[Date Prev][Date Next][Thread Prev][Thread Next][Date Index][Thread Index]

Re: [Condor-users] Condor and GPUs



On Wed, Jul 02, 2008 at 10:33:46AM -0400, Fr?d?ric Bastien wrote:
> Hi,
> 
> Sorry for the long post, but I have looked at many way of using SMP
> computer with version 7.0.1 of condor as it is what we have(computer
> with 2 CPU quad core). Here is the current limitation that I found:

Thanks for stepping forward. I have been thinking along these lines
for a while now, too. I've been hesitant to publish my yet unordered
thoughts before...

> I had trouble in doing this. The trouble with this is that
> slotX_ImageSize is not an up to date version of the value in each
> slot. In one case when I did "condor_status -l hostname|grep
> ImageSize", I get:
> 
> [for slot1]
> ImageSize = 1588508
> MonitorSelfImageSize = 30104.000000
> slot1_ImageSize = 1588508
> slot2_ImageSize = 1588508
> [for slot2]
> ImageSize = 29500
> MonitorSelfImageSize = 30104.000000
> slot1_ImageSize = 0
> slot2_ImageSize = 29500
> 
> If condor_status return the same value as the one seen while doing the
> negotiation, this will not work correctly as all slot don't see the
> same version. If I wait 5 minutes the value are correct.
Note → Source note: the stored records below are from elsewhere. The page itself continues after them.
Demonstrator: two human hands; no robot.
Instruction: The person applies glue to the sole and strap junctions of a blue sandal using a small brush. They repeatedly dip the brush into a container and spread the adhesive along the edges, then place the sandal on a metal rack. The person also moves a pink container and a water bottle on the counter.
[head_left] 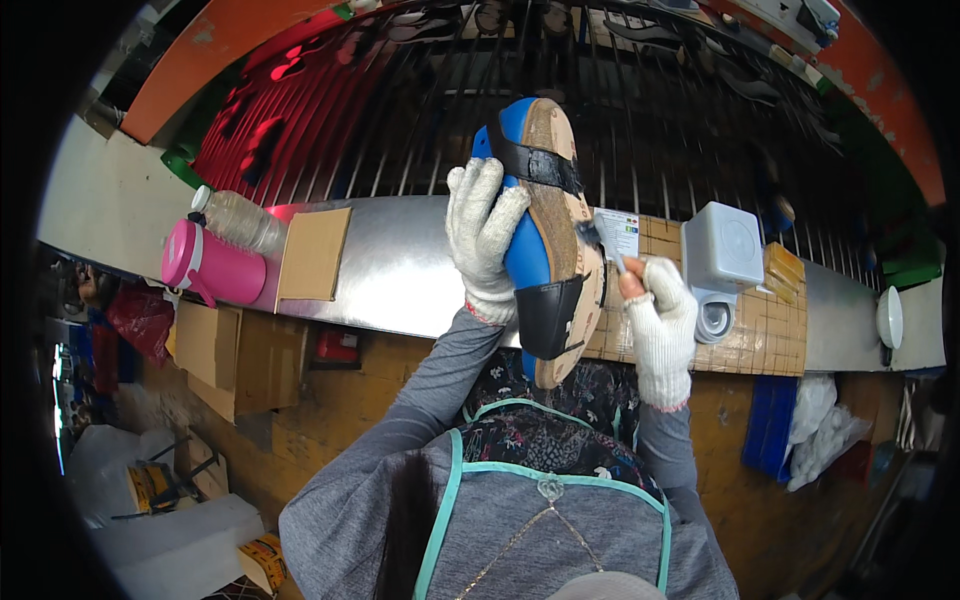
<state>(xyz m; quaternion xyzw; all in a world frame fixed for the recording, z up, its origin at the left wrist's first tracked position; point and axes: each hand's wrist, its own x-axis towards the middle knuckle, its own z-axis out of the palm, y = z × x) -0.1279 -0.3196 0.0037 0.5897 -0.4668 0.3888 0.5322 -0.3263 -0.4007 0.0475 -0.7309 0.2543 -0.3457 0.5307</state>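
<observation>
In front of my chest a sandal upper [550, 318] with black straps is stretched over a blue shoe last [527, 247], its tan sole side turned to the right. My left hand [483, 225], in a white knit glove, grips the last from its left side. A slim brush [608, 240] is pinched in my right hand [663, 325], whose glove leaves the fingertips bare. The brush's dark tip is at the sole's edge; whether it touches is hard to tell. Nearest to my right hand stands a white plastic container [722, 245] with a round opening at its base.
Beyond the metal worktop [400, 262] runs a rack of metal rods [400, 130] carrying several shoe parts. A pink jug [228, 265], a clear bottle [243, 222] and a cardboard piece [313, 254] lie left. To the right are yellowish blocks [784, 270] and a white bowl [889, 317].
</observation>
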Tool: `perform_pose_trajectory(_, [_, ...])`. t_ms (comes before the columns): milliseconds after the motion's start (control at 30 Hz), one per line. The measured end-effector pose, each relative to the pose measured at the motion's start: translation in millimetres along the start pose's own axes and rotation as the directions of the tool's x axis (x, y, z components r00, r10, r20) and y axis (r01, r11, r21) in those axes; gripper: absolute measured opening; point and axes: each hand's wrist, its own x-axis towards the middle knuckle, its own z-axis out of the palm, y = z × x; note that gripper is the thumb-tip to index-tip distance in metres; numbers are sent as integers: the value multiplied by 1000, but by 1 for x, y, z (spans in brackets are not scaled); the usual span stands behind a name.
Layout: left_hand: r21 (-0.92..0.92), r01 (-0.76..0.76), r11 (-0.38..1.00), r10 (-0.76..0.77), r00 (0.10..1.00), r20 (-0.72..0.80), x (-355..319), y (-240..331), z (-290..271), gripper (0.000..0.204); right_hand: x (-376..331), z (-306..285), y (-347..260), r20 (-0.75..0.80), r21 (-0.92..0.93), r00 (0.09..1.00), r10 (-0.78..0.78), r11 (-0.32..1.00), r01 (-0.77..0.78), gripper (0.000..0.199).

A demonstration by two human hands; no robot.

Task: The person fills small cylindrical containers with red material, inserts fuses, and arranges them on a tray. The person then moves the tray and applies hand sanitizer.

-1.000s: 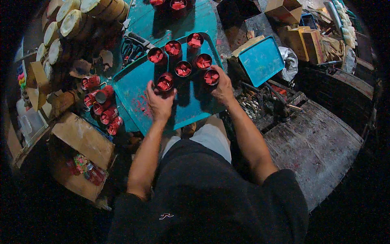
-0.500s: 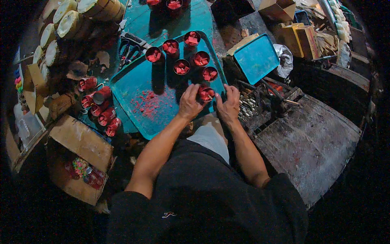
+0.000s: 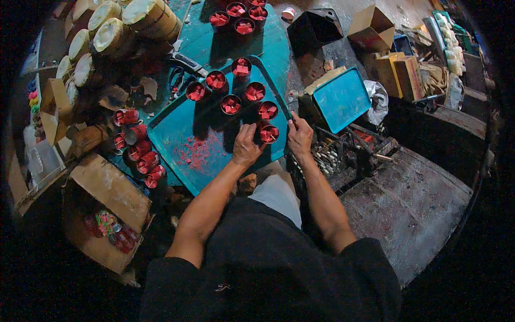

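Note:
Several dark open-topped tins filled with red chunks stand on a teal tray (image 3: 174, 145) in front of me. The nearest filled tin (image 3: 269, 134) stands near the tray's front right edge. My left hand (image 3: 247, 146) is closed against that tin's left side, fingers curled and thumb low by its base. Along the tray's right rim lies my right hand (image 3: 301, 137), its fingers bent closed on the edge just right of the tin. Red crumbs (image 3: 197, 152) are scattered over the tray's left part. The far filled tins, such as one tin (image 3: 241, 67), stand apart from both hands.
Red printed cans (image 3: 144, 149) lie left of the tray. A handled tool (image 3: 189, 63) rests beyond its left corner. More filled tins (image 3: 244, 26) stand on the teal table. A smaller blue tray (image 3: 341, 101) sits right; an open cardboard box (image 3: 110, 185) is near left.
My view has shifted, so the scene sits lower. My right hand has gone from beside the near tin to the tray's right rim. My left hand stays at the tin, fingers more curled.

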Motion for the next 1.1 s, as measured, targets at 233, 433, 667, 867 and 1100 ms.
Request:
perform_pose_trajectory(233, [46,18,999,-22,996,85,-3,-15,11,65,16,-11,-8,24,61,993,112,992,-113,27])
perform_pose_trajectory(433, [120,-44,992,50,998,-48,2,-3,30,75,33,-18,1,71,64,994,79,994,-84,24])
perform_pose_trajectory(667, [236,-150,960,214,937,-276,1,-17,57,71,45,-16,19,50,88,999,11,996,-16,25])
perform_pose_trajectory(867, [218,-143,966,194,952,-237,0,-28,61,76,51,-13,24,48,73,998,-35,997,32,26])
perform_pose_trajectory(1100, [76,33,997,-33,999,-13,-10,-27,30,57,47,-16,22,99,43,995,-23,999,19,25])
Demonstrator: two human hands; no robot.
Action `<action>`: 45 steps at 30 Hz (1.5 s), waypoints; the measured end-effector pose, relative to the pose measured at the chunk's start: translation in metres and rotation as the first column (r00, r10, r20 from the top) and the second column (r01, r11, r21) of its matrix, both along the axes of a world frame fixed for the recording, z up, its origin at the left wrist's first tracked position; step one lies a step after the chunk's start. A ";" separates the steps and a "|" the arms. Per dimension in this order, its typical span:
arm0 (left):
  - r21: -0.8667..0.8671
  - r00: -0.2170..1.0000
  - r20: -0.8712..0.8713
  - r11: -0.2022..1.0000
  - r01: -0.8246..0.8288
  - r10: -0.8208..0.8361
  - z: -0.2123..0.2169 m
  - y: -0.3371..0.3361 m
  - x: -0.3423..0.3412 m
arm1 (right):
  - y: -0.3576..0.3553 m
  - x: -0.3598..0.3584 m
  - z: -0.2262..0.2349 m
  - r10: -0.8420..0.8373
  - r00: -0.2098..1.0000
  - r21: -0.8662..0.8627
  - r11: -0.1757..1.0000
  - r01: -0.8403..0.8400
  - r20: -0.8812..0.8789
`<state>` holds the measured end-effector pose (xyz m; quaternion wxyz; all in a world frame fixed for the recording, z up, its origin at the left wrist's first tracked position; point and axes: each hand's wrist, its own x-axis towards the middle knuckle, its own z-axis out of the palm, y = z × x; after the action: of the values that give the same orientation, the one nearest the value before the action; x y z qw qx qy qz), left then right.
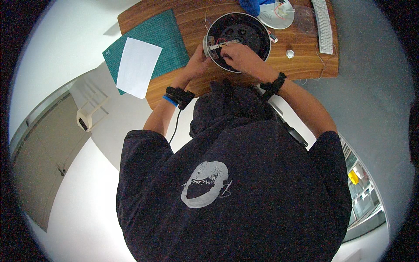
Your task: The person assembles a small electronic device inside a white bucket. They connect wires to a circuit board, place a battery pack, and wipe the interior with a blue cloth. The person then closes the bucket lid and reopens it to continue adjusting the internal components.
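Observation:
A round black housing point(261, 31) with a pale rim stands open at the table's front edge; dark round parts and a red wire show inside. My left hand point(199, 63) grips its left side, by a pale curved piece point(206, 46) at the rim; some of its fingers are hidden. Reaching over the near rim, my right hand point(242, 57) has its fingers bent together inside the housing. Beside those fingers a narrow light-coloured strip point(223, 44) crosses toward the centre. Whatever the right fingertips hold is too small to make out.
A white paper sheet point(139, 67) lies on a green cutting mat point(173, 37) to the left. At the back right are a white round lid-like part point(279, 22) with wires, a blue cloth point(250, 6) and a white keyboard point(323, 32). A small white round piece point(290, 53) sits nearer.

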<state>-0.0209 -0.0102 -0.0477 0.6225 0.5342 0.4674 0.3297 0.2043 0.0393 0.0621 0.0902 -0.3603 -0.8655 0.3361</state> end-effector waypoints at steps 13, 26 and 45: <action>0.064 0.995 -0.084 0.997 -0.052 0.057 0.014 0.003 0.003 | 0.005 0.001 -0.003 0.077 0.991 0.042 0.996 -0.073 -0.109; 0.014 0.995 0.072 0.998 -0.067 0.066 0.013 0.002 0.007 | 0.016 -0.011 -0.007 0.088 0.994 0.169 0.981 -0.098 0.068; 0.171 0.987 -0.120 0.982 -0.083 0.104 -0.012 0.007 0.004 | 0.025 -0.025 -0.023 0.295 0.937 0.439 0.828 -0.349 0.187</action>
<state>-0.0170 -0.0027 -0.0597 0.5283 0.5818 0.5021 0.3611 0.1788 0.0644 0.0387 0.0675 -0.1950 -0.9725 0.1085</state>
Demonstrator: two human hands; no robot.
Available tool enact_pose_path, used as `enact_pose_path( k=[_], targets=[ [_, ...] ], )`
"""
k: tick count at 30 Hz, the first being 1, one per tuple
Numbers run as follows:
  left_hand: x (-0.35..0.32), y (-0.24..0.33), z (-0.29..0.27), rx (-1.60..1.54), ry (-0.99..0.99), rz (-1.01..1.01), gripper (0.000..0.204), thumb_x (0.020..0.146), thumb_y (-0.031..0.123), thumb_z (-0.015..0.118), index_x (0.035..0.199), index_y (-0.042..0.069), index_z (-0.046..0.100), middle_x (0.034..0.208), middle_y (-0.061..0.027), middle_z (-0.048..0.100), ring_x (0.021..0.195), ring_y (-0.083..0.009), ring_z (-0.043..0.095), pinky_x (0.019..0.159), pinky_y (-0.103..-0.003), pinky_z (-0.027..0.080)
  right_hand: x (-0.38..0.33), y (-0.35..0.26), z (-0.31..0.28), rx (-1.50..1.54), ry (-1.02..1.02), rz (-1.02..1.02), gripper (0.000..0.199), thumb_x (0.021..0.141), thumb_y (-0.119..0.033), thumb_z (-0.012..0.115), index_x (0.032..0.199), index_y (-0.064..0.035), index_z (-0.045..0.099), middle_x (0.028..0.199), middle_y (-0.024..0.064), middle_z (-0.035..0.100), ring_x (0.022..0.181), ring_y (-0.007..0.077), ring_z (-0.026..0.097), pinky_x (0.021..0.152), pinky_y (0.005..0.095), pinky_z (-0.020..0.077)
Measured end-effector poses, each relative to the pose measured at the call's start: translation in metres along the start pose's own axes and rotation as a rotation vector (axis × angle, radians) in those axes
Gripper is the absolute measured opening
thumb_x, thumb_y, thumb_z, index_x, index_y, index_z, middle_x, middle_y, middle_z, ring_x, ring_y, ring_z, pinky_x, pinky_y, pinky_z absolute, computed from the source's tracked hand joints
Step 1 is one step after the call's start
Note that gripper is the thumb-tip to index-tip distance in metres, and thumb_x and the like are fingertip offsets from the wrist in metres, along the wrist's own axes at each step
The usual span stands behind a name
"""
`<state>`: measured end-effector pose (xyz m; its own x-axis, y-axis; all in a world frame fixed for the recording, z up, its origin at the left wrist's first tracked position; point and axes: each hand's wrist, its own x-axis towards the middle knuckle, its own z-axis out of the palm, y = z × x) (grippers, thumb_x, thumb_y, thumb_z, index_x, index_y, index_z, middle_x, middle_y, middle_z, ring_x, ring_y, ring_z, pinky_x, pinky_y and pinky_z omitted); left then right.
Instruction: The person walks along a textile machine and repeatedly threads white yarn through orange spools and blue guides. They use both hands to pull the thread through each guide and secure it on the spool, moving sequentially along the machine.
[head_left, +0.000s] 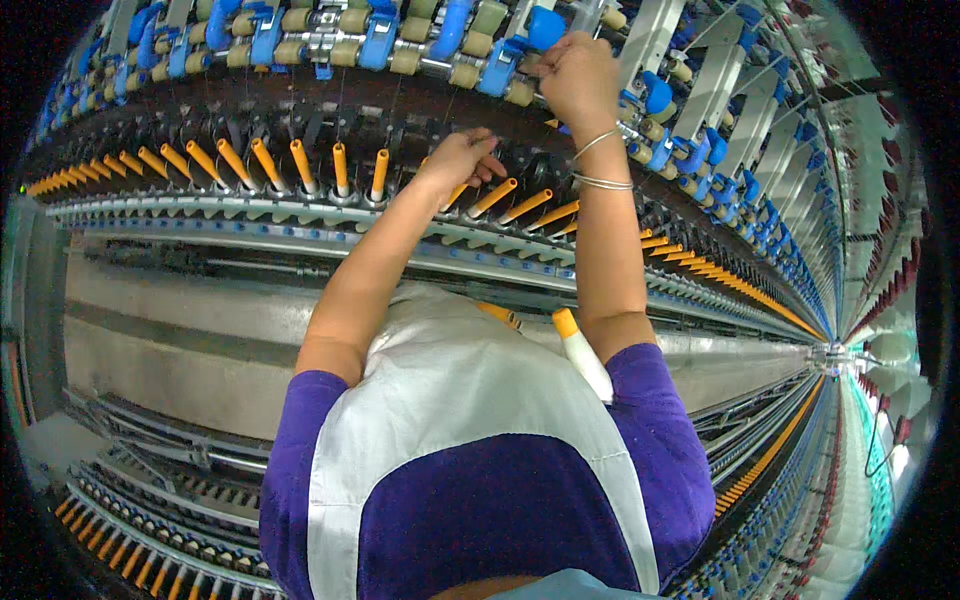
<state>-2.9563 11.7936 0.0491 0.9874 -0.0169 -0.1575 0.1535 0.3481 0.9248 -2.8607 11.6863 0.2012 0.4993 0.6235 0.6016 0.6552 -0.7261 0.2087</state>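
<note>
My right hand (583, 85) reaches up to the row of rollers on a spinning frame, next to a blue roller clamp (497, 72). Its fingers are bent and pressed together; whatever may lie between them is hidden. Lower and to the left, my left hand (460, 163) hovers over the row of orange bobbins, beside one slanted orange bobbin (493, 199). The fingers of this hand are loosely bent, with a gap between them, and no held thing shows. A bobbin wound with white yarn (586, 360), its end yellow-orange, lies against my apron (460, 350) by the right arm.
A grey metal rail (300, 207) runs along below the bobbins. The roller row continues far to the right, with pale arms (715, 85) above it. Behind me stands another machine with orange bobbins (130, 550), across the aisle floor (190, 350).
</note>
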Motion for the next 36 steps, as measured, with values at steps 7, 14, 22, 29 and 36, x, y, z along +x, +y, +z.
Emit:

Yes, it takes another negotiation cycle for the master to notice. If
more jobs are matched before this cycle ends, your changed rules won't
be followed.

> An ideal world, each SMP have a pool of available resource. When a job
> have all needed resource, it create a slot and it execute it their.
> One way of doing it without too much modification to condor is to
> generate in advance the slot(ex: one for each cpu) and allow their
> execution only when the pool of resource have what is needed.

Exactly. Pre-defined static slots have to be replaced by something that's
aware of the whole picture (sees the *machine* that hosts the slots which
can be dynamically reconfigured, or even created on demand).

> This is the two current limitation that I see. The first one is the
> priority for me. Or meaby you could add variable like
> pool_TotalMemoryUsed, that use the up to date version or you could
> hardcode TotalMemoryUsed. If you hardcode it, this won't solve the
> issue with custom ressource.

Speaking of resources:
Since I have found that users rarely use the memory requirements they
advertised in their submit file, I have added about 20% of the available
swap space to the "real memory" to allow for memory overcommit. Up to now
this has proven safe enough (we don't have forced job termination in
place); not all virtual memory of the applications run on our pool would
be accessed all the time. We've seen resident/virtual ratios of up to
80%, often a lot smaller.
I'd like not to lose this opportunity (negative RESERVED_MEMORY)...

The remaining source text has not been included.